J'ai été construit à l'image de la divinité de la planète que je devais asservir, avec sa propre technologie, ainsi que celle de mon créateur. Je possède des neurones programmés pour détruire, d'autres pour protéger.
Celui qui me possède peut en effet faire le bien ou le mal.
Un homme originaire de cette planète s'est emparé de moi pour que je ne sois plus un instrument de mort et nous nous sommes échappés vers un autre monde.
Je suis ainsi dissimulé dans un hangar secret, pour ne pas tomber entre les mains de celui que je nomme désormais un monstre, celui qui m'a imaginé, et qui veut ajouter ma nouvelle planète à ses conquêtes, celui que mon pilote nommera le "diable", lors du dernier combat.
D'ailleurs, je ne laisse personne approcher de moi, sauf celui qui me guide.
Grâce à lui, c'est le bien que j'ai choisi, même si je ressens parfois qu'il ne m'aime pas beaucoup.
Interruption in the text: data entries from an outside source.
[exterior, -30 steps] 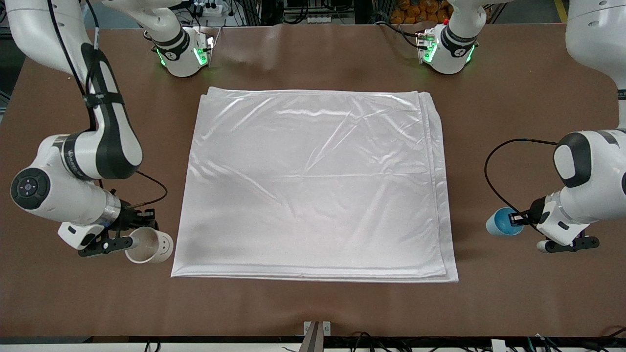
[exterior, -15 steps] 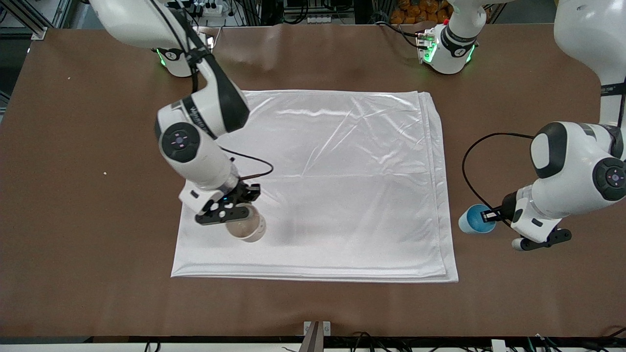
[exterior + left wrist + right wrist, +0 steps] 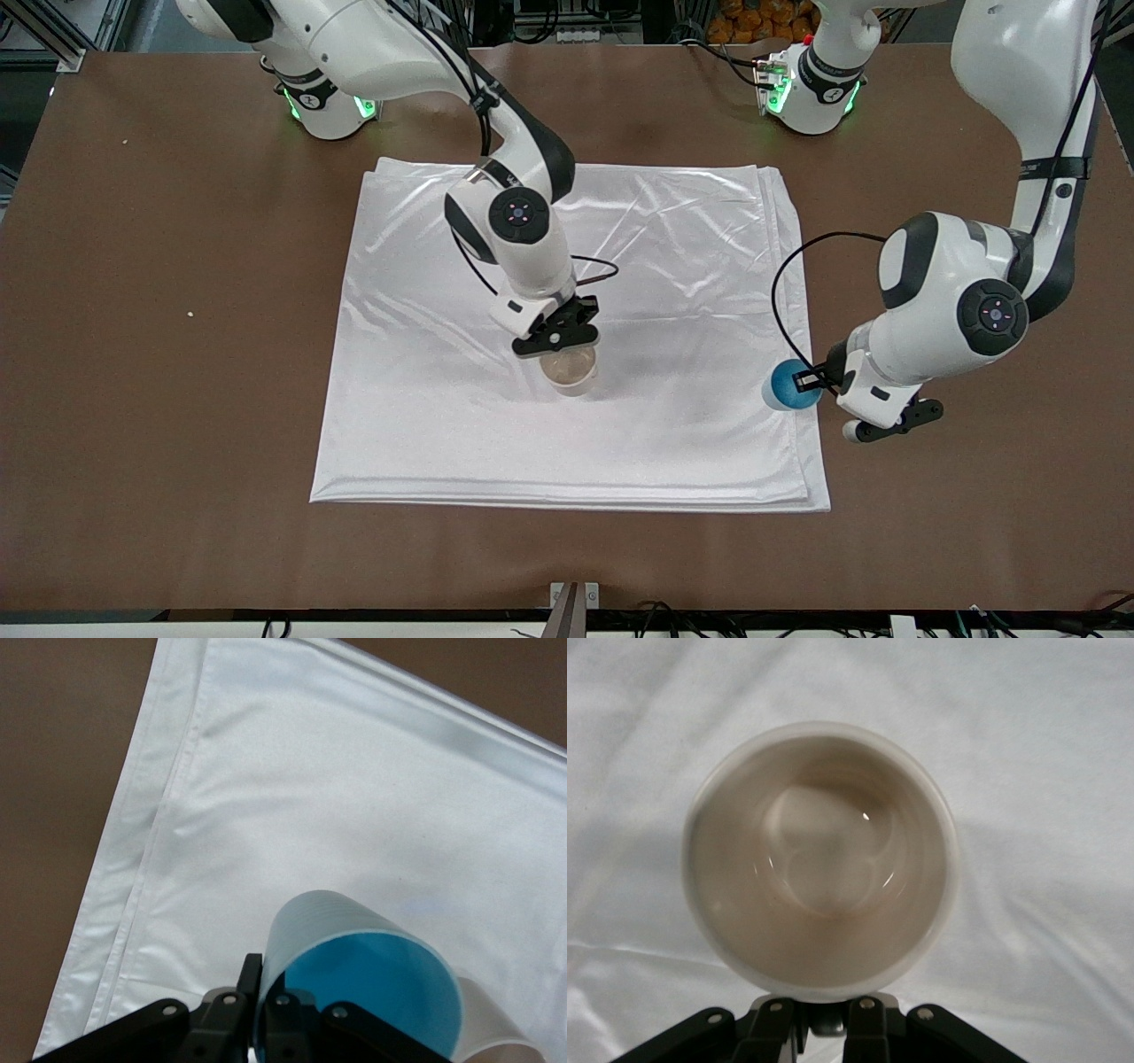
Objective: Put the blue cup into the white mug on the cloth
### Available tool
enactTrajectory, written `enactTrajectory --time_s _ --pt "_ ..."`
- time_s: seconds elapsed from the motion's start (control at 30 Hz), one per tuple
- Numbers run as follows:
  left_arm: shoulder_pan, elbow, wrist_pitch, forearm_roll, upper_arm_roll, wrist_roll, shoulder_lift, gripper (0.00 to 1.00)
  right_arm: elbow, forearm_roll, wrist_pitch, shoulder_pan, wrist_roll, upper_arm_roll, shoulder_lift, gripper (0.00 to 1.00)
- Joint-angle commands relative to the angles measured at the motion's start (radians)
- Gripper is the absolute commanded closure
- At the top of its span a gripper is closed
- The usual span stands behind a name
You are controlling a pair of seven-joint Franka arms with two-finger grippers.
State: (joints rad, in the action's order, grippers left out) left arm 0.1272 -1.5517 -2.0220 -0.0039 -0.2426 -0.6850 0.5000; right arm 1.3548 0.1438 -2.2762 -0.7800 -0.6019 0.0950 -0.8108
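— Scanning from the frame's left, we find the right end effector [image 3: 558,338] at the centre, pinching the white mug [image 3: 570,369] by its rim over the middle of the cloth [image 3: 425,416]; whether it rests there we can't tell.

— And at centre-right, our left end effector [image 3: 811,381] pinches the blue cup [image 3: 787,386], tilted over the cloth's edge. Mug nearly placed; cup not yet inside.

— On the brown worktop [image 3: 177,310], nesting remains.
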Motion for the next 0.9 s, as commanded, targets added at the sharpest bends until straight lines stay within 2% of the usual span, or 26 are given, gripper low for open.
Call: enactTrajectory --time_s 0.0,0.07,0.13,0.17,0.2,0.4,0.5,0.63,0.8,0.87 --pt "0.018 -0.002 0.009 -0.002 0.003 -0.051 -0.015 1.0 -0.029 0.034 0.006 0.013 -0.015 0.022 -0.016 0.73" --pt "0.032 -0.002 0.009 -0.002 0.005 -0.06 -0.015 1.0 -0.028 0.033 0.004 0.013 -0.016 0.022 -0.016 0.61" --pt "0.037 -0.002 0.009 0.001 0.006 -0.068 -0.017 1.0 -0.028 0.028 0.007 0.016 -0.018 0.022 -0.013 0.41" --pt "0.037 -0.002 0.009 0.002 0.005 -0.073 -0.018 1.0 -0.026 0.03 0.013 0.021 -0.016 0.022 -0.007 0.24" --pt "0.038 -0.002 0.009 0.004 0.003 -0.077 -0.02 1.0 -0.026 0.03 0.02 0.027 -0.013 0.023 -0.002 0.0" --pt "0.049 0.009 0.011 0.005 0.002 -0.103 -0.02 1.0 -0.026 0.057 0.127 0.065 0.007 0.037 0.054 0.0" --pt "0.066 0.01 0.011 0.004 0.002 -0.119 -0.02 1.0 -0.025 0.056 0.216 0.117 0.028 0.08 0.116 0.0" --pt "0.104 0.01 0.011 0.005 0.003 -0.159 -0.015 1.0 -0.005 0.054 0.355 0.166 0.03 0.098 0.22 0.0" --pt "0.166 0.01 0.011 0.005 0.006 -0.211 -0.006 1.0 0.036 0.051 0.454 0.297 0.03 0.193 0.358 0.0" --pt "0.186 0.01 0.011 0.005 0.008 -0.225 0.005 1.0 0.049 0.051 0.49 0.343 0.03 0.213 0.413 0.0"
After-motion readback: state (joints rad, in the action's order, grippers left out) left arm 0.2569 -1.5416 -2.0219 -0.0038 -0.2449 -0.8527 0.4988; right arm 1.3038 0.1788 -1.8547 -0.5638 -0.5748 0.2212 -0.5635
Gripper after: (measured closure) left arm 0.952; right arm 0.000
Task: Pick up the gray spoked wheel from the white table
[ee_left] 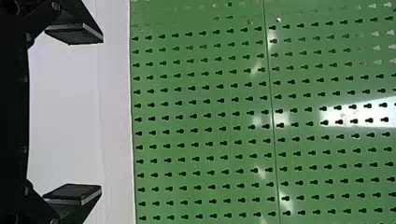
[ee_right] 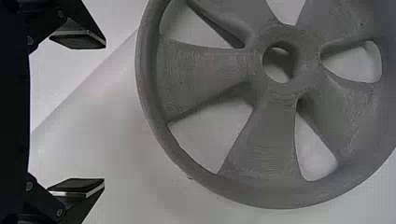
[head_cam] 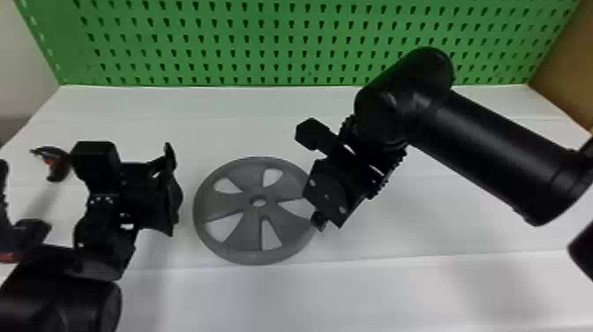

Je me sens cependant satisfait lorsque je pars au combat alors que mon pilote déteste y aller.
C'est avec bonheur que je détruis les navettes, mais il pense que ce sont des vies en moins.
Je suis très fier lorsque mon pilote devient le leader de la Patrouille qui est venue me soutenir dans ma lutte.
Je combats avec hargne ceux qui auraient dû être mes congénères et je souffre lorsque mon pilote souffre sous les coups des ennemis.
J'admire un coucher de soleil lorsque la lutte est terminée, avec la joie du travail accompli, malgré mes blessures. Mon pilote est triste, lorsqu'il sait qu'il a mis fin à une vie, malveillante soit-elle.
S'il se trouve inconscient à la fin d'un combat, au bout de quelques minutes d'inactivité, je le ramène à bon port.
Mon destin était celui de répandre la destruction et la mort et d'amener Véga à la victoire pour la conquête des galaxies, mais aujourd'hui c'est la paix que j'ai ramenée sur les mondes que j'aurais dû conquérir dans le sang.
Aujourd'hui, sur le promontoire où je suis exposé, sur la planète revenue à la vie, je ne peux m'empêcher d'être heureux de pouvoir goûter enfin à une douce retraite, et d'être adulé de tous ceux qui ont été libérés du joug de Véga. J'ai même obtenu le titre honorifique de "roi de l'univers" et une chanson en a été tirée, "Uchu no ooja".